▶ _WORK REQUIRED_
Select and reproduce each line of the listing below that bears the string "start".

▶ _GIVEN MATERIAL_
:::::
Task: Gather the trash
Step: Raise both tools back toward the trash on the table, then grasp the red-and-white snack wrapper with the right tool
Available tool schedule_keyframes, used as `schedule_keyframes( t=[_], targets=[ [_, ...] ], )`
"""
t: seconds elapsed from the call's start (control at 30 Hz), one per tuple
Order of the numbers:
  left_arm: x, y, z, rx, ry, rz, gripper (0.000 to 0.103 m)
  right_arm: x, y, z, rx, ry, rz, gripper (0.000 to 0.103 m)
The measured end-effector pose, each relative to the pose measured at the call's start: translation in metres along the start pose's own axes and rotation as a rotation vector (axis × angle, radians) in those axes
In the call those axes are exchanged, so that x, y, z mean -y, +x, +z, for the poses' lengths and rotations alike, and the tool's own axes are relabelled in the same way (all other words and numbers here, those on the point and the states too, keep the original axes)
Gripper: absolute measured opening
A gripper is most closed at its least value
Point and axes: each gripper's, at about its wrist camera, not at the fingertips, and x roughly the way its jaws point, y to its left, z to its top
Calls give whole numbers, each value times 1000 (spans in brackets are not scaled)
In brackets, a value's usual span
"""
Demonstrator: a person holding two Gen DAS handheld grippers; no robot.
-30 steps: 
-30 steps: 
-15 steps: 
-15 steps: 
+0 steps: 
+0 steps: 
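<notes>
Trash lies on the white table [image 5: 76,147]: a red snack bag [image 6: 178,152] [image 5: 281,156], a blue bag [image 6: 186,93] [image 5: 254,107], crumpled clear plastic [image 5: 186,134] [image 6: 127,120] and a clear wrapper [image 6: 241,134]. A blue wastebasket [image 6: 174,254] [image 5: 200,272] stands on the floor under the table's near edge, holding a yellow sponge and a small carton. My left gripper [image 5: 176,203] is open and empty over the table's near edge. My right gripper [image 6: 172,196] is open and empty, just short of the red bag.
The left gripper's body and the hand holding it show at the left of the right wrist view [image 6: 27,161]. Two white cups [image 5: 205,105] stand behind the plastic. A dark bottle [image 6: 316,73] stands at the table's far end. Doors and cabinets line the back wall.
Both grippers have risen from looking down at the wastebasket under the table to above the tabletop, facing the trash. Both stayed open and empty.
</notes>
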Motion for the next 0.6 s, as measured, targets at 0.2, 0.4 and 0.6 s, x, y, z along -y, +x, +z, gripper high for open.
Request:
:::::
▶ _EXERCISE OUTPUT_
t: seconds elapsed from the call's start (control at 30 Hz), one per tuple
The measured end-effector pose, each relative to the pose measured at the call's start: translation in metres along the start pose's own axes and rotation as a rotation vector (axis × angle, radians) in those axes

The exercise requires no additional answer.